**Action item**
Only the number is wanted: how many lines in the material below contain "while".

**Data shown**
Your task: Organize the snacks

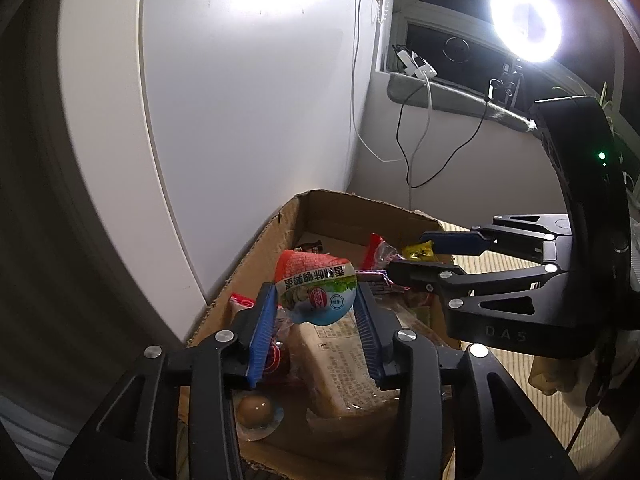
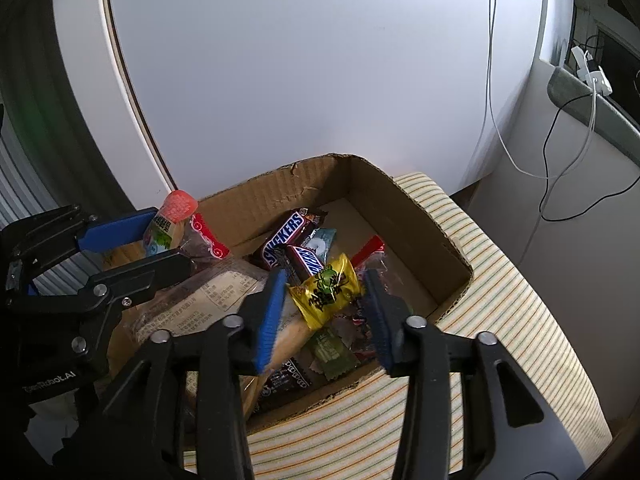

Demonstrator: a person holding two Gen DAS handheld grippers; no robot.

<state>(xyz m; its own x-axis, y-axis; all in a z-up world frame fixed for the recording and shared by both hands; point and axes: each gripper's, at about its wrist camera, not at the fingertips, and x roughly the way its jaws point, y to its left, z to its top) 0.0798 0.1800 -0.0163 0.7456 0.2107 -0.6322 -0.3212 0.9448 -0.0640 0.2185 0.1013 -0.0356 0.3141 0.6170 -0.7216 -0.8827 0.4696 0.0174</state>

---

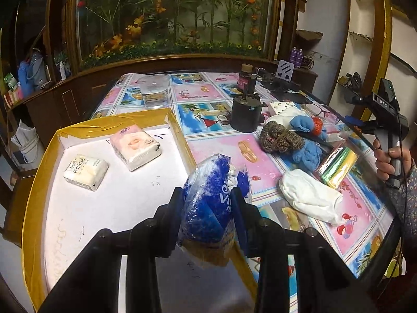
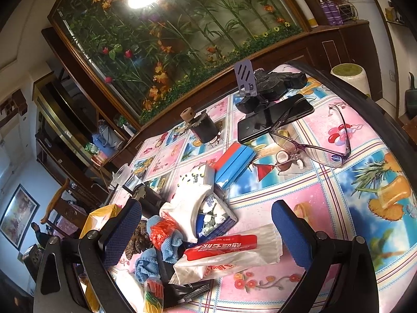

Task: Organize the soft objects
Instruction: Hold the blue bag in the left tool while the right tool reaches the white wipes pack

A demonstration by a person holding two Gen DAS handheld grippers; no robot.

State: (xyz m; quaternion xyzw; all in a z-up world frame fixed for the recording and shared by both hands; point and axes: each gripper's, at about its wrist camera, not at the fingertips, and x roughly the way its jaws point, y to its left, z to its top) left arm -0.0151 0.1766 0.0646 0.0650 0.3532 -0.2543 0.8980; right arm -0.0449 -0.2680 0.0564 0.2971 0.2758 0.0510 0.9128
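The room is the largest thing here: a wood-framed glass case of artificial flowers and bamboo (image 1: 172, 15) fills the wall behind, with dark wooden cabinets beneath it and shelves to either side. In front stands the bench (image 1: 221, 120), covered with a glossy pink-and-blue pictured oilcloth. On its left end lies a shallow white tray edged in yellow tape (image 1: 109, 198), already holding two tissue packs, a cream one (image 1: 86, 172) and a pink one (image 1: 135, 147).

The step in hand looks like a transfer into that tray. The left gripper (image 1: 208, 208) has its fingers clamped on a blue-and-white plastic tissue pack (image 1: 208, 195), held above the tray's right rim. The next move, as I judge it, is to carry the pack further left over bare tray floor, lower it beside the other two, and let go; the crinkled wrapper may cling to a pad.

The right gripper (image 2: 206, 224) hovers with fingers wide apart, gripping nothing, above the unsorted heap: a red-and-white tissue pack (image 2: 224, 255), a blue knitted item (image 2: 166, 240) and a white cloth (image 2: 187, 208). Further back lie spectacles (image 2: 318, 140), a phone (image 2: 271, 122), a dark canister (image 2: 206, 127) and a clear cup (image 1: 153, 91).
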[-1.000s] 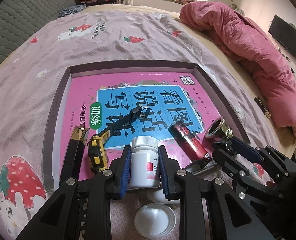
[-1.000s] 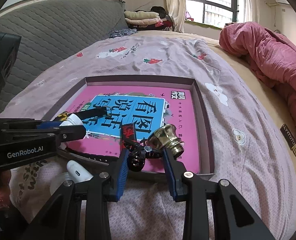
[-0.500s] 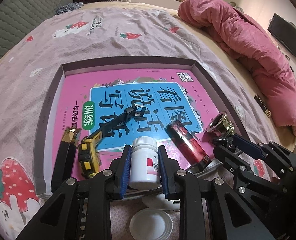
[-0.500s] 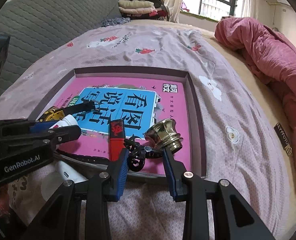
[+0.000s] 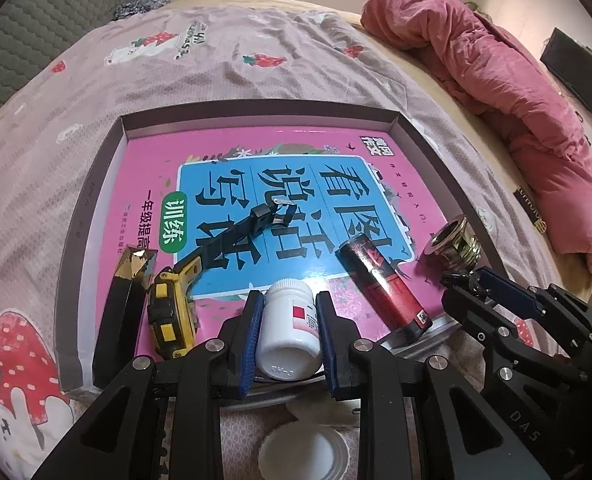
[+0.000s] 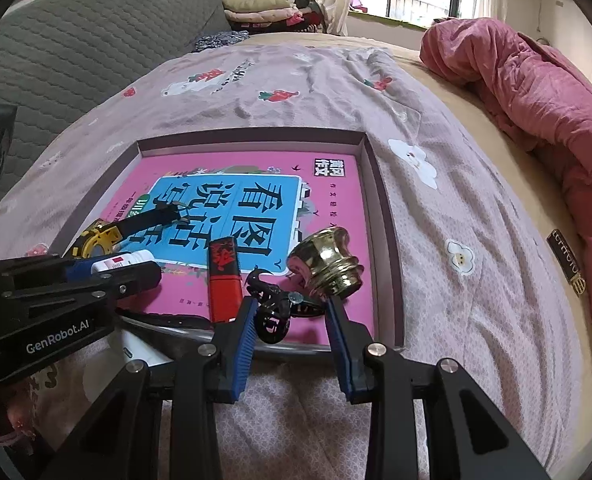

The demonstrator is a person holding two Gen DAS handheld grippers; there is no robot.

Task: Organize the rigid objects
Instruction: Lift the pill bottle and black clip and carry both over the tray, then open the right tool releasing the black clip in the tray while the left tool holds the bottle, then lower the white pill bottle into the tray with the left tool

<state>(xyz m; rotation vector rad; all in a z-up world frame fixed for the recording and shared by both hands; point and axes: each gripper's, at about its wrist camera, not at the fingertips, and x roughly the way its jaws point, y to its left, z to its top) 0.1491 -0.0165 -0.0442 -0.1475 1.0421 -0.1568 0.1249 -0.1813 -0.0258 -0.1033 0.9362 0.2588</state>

**Output for this task**
2